Hadoop (Single Node) 2.7.1 with Docker from scratch.

Introduction.

The idea of this post is create a Hadoop 2.7.1 Single Node Docker image from scratch.

In all projects related with Hadoop, developers expend a lot of time in the installation and maintenance of Hadoop in their local machines. With Docker, you can have your development environment ready in seconds.

This will be a guide, not only to have a Hadoop image ready to use for development purpose, but also to understand and to know how to create a Docker image from scratch.

This is the first post of a series of two.

  1. In this first one, I am going to explain how to create a Hadoop Single Node image because is more easy to install than a Hadoop Cluster Node image.
  2. In the second one, I will to explain how to create a Hadoop Cluster Node image.
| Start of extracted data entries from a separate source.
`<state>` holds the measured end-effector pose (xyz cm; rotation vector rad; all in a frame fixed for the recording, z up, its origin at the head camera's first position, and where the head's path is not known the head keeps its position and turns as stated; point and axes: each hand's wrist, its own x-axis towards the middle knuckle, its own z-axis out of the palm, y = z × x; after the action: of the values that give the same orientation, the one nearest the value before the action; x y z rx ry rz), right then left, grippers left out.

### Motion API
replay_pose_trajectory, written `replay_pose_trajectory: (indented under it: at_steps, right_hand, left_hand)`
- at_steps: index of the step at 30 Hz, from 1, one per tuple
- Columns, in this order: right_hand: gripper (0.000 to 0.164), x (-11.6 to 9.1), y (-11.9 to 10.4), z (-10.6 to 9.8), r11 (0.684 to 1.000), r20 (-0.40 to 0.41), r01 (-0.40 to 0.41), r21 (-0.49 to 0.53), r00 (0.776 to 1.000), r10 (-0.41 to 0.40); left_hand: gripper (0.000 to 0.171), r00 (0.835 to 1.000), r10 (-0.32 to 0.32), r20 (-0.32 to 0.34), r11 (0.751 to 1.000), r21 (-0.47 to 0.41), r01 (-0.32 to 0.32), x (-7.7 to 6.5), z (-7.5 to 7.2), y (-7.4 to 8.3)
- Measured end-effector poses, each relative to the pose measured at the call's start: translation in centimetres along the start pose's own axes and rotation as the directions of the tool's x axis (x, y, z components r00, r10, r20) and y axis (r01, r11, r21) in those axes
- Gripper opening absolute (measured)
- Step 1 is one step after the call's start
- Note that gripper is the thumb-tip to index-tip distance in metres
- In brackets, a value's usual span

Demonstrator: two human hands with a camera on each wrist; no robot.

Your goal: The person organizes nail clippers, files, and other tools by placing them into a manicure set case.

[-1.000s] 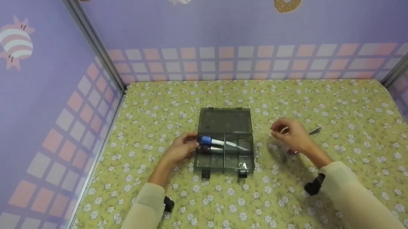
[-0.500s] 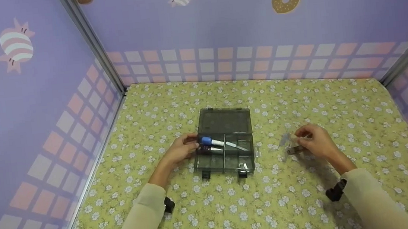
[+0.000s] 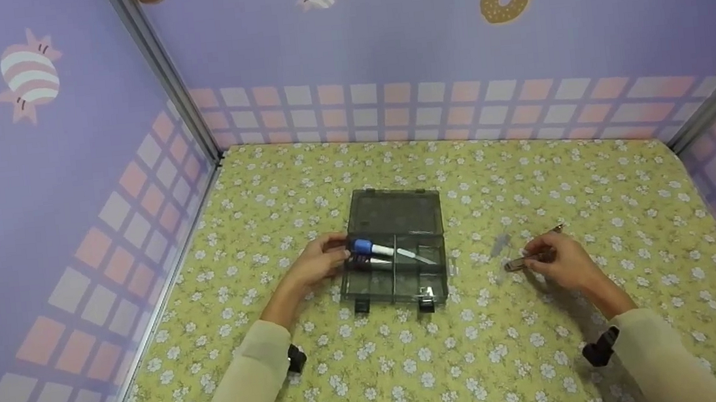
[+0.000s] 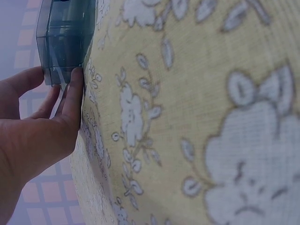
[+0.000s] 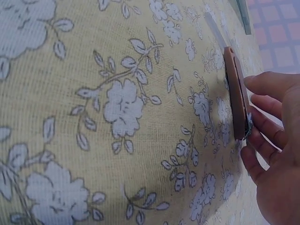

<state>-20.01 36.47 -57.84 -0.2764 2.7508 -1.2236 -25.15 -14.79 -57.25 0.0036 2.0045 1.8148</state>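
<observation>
Right of centre in the head frame, the right hand (image 3: 564, 263) pinches a slim brown tool (image 3: 516, 264) low over the flowered counter (image 3: 413, 366); at centre, the left hand's fingers pinch the left edge of an open, divided case (image 3: 368, 284). The tool looks smooth and is held toward one end, so a loose pinch could let it swivel or drop. A tug from the left hand could skid the light-looking case. Fingers hide the tool's far end, a metal piece (image 3: 558, 227) pokes out behind them, and a translucent strip (image 3: 499, 245) barely shows.
</observation>
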Motion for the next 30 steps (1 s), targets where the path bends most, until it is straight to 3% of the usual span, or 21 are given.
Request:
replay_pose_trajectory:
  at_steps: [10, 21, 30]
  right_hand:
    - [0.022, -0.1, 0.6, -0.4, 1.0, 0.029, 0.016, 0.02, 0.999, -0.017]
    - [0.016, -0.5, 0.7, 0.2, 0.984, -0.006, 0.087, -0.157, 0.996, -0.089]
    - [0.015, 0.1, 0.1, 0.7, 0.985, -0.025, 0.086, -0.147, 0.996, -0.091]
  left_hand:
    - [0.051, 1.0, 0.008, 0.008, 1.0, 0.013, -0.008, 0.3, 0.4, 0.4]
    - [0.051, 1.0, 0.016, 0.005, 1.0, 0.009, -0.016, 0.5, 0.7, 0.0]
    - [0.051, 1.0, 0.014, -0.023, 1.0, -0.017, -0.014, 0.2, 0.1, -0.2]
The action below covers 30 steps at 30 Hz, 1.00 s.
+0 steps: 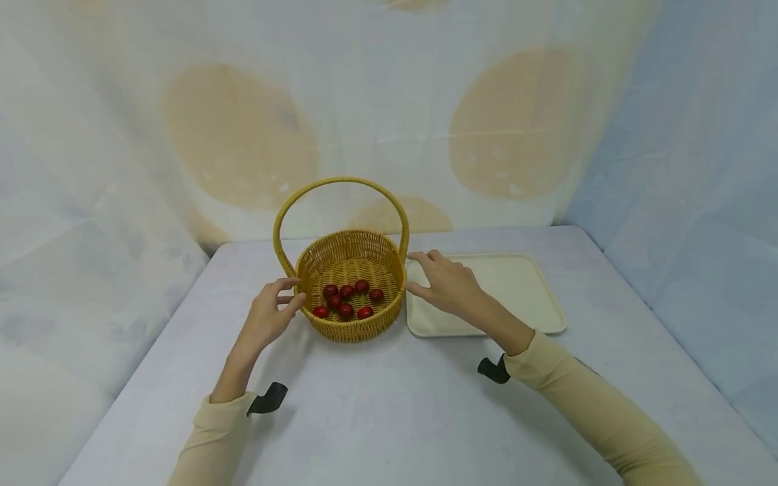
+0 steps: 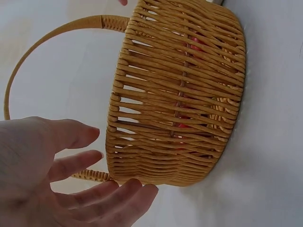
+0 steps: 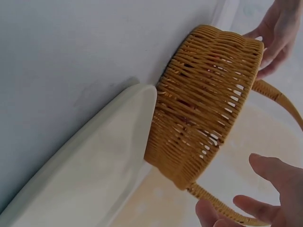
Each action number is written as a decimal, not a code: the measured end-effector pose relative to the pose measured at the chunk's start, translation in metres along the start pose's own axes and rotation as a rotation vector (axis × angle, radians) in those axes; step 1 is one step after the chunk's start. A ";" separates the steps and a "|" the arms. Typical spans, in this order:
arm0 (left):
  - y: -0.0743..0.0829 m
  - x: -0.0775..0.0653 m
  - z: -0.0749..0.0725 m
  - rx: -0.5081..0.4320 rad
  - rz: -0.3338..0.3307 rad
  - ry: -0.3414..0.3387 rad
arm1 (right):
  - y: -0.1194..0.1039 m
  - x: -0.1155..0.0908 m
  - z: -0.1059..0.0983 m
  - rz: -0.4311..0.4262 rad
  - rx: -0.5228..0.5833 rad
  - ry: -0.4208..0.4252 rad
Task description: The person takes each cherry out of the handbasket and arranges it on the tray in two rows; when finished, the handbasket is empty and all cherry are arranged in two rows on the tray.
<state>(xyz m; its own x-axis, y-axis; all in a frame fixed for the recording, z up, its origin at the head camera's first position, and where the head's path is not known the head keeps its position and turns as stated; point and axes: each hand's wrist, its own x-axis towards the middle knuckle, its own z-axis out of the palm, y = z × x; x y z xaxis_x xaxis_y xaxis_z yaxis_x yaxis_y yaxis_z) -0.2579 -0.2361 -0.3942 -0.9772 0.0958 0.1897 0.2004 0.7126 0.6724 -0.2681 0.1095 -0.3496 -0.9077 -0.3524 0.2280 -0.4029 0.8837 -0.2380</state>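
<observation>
A yellow-brown wicker basket (image 1: pixel 355 331) with a tall arched handle stands upright on the table. Several small, round, dark red fruits (image 1: pixel 346 291) lie on its floor; their exact kind is unclear. At the basket's left side is my left hand (image 1: pixel 267 314), its fingers spread and loosely bent. In the left wrist view the fingertips of that hand (image 2: pixel 71 184) reach the basket wall (image 2: pixel 175 94) near the handle's foot, while the thumb stays apart from the rim. My right hand (image 1: pixel 450 283) is by the right rim, thumb and fingers spread, with nothing gripped.
A cream rectangular tray (image 1: pixel 504 283) lies right beside the basket, partly under my right forearm in the head view. The pale table (image 1: pixel 377 418) is bordered by hanging patterned cloth (image 1: pixel 389 101) at the back and both sides.
</observation>
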 end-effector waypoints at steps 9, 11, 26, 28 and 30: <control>-0.003 0.003 0.000 -0.059 -0.050 -0.034 | -0.008 0.020 0.007 -0.070 0.030 -0.011; -0.004 0.003 0.000 -0.079 -0.062 -0.045 | -0.009 0.026 0.010 -0.075 0.046 -0.024; -0.009 0.003 0.000 -0.249 -0.110 -0.096 | -0.022 0.059 0.028 -0.147 0.160 -0.102; -0.009 0.002 0.000 -0.278 -0.116 -0.103 | -0.024 0.063 0.030 -0.142 0.179 -0.128; -0.008 0.001 0.000 -0.308 -0.124 -0.107 | -0.026 0.068 0.032 -0.149 0.191 -0.142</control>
<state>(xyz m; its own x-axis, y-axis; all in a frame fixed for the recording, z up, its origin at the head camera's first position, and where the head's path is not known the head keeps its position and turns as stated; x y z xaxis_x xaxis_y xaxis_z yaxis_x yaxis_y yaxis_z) -0.2606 -0.2419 -0.3996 -0.9940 0.1054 0.0281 0.0758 0.4819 0.8729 -0.3234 0.0522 -0.3580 -0.8385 -0.5260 0.1423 -0.5361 0.7496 -0.3882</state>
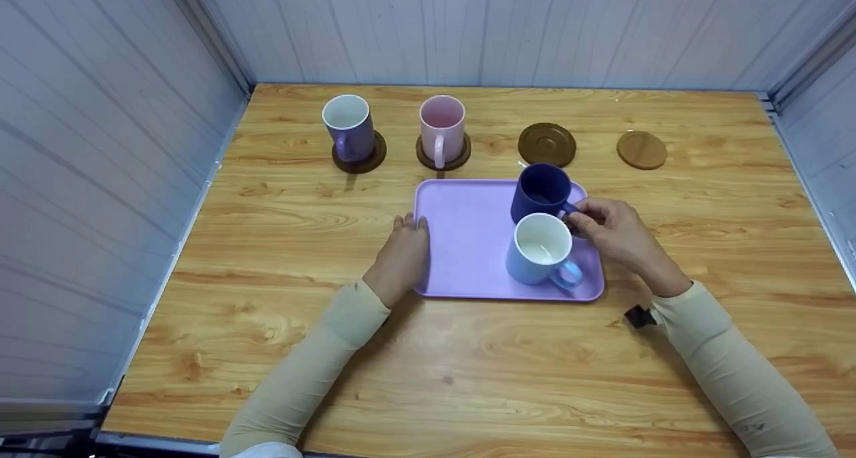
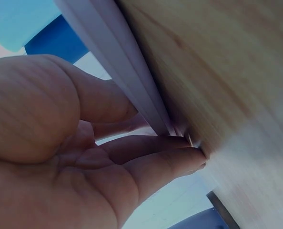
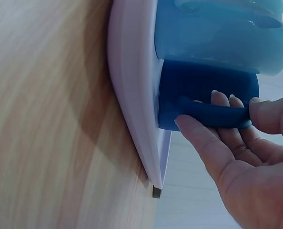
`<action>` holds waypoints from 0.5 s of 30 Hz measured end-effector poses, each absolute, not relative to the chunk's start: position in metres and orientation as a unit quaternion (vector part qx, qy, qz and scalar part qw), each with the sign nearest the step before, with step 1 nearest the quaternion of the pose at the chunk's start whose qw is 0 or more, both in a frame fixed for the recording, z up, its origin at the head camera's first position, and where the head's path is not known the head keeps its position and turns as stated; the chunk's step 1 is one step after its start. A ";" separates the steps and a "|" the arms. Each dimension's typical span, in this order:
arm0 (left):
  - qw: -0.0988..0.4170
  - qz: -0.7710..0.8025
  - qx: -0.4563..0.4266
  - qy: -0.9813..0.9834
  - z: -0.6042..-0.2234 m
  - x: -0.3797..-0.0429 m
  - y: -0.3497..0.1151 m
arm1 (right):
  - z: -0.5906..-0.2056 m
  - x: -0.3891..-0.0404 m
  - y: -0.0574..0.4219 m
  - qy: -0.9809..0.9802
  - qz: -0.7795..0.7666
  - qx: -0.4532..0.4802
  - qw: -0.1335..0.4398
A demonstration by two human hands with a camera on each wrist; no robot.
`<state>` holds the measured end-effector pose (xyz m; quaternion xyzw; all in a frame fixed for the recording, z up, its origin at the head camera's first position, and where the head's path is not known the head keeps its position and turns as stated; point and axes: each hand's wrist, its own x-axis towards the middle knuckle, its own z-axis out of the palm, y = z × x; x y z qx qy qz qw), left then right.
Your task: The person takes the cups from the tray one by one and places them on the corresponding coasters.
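A purple tray [image 1: 468, 244] lies on the wooden table, carrying two mugs on its right half. At its left edge, my left hand [image 1: 403, 254] grips the rim, thumb over the inner side and fingers [image 2: 165, 162] along the outside near the tabletop. My right hand [image 1: 618, 234] holds the handle of the dark blue mug [image 1: 540, 189], with fingers curled round it in the right wrist view. That mug stands upright at the tray's back right. Just in front of it is a light blue mug [image 1: 528, 271] with a white inside, its handle pointing front right.
Behind the tray, a purple mug [image 1: 358, 137] and a pink mug [image 1: 451, 134] stand on dark round coasters. A bare dark coaster [image 1: 547, 144] and a lighter wooden coaster [image 1: 642, 150] lie to their right. Pale panel walls [image 1: 501, 30] enclose the table.
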<state>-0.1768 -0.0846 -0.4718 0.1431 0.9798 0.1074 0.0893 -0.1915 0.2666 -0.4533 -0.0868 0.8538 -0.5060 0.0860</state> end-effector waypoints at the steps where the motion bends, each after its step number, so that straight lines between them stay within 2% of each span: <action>1: 0.090 0.108 0.142 0.980 -0.472 -0.177 -0.084 | -0.453 -0.191 0.266 0.854 -0.505 -0.086 0.084; 15: 0.066 0.108 0.150 0.980 -0.473 -0.176 -0.085 | -0.455 -0.191 0.267 0.873 -0.474 -0.096 0.055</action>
Of course, all images generated are published in my public Docker and Githup account, so you are free to use them without create other new one.

Target.

The target is to have the ability to start up a hadoop container ready to use in seconds, only executing a command similar to this:

$ docker run --name hadoop-2.7.1 -it -P angelcervera/docker-hadoop:2.7.1-single

Or something more sofisticate, similar to this:

docker run --name my-new-hadoop-2.7.1 \
  -v /home/username/hadoop/logs:/opt/hadoop/logs \
  -v /home/username/hadoop/shared:/root/shared \
  -p 50070:50070 \
  -p 50075:50075 \
  -p 50060:50060 \
  -p 50030:50030 \
  -p 19888:19888 \
  -p 10033:10033 \
  -p 8032:8032 \
  -p 8030:8030 \
  -p 8088:8088 \
  -p 8033:8033 \
  -p 8042:8042 \
  -p 8188:8188 \
  -p 8047:8047 \
  -p 8788:8788 \
  -it angelcervera/docker-hadoop:2.7.1-single

Prerequisites.

I am a Ubuntu 14.04.3 LTS user, so this tutorial is oriented to this OS. Anyway, you can follow this tutorial using any OS compatible with Docker.

List of things:

  • Internet Connection: It is necessary download a lot of stuff, so better if you have a good internet connection.
  • Docker: I am going to use the version 1.8
    If you don't have Docker installed, you can do it following the instructions in the Docker site: https://docs.docker.com/installation
  • DockerHub account. To create a new one: https://hub.docker.com/

Resources.

You can fork the whole project from GitHub: https://github.com/angelcervera/docker-hadoop

Also, the image is published in DockerHub: https://hub.docker.com/r/angelcervera/docker-hadoop/

Please, comments and suggestion: https://github.com/angelcervera/docker-hadoop/issues

Of course, if you are happy, don't hesitate to mark as favorite and share.

Let's do it!

Checking requirements.

The first step is to be sure that we have installed the last version of docker. The result must me version

$ docker version
Client:
 Version:      1.8.2
 API version:  1.20
 Go version:   go1.4.2
 Git commit:   0a8c2e3
 Built:        Thu Sep 10 19:19:00 UTC 2015
 OS/Arch:      linux/amd64

Server:
 Version:      1.8.2
 API version:  1.20
 Go version:   go1.4.2
 Git commit:   0a8c2e3
 Built:        Thu Sep 10 19:19:00 UTC 2015
 OS/Arch:      linux/amd64
  

Now that we are sure that we have docker installed, we can start working on the new image.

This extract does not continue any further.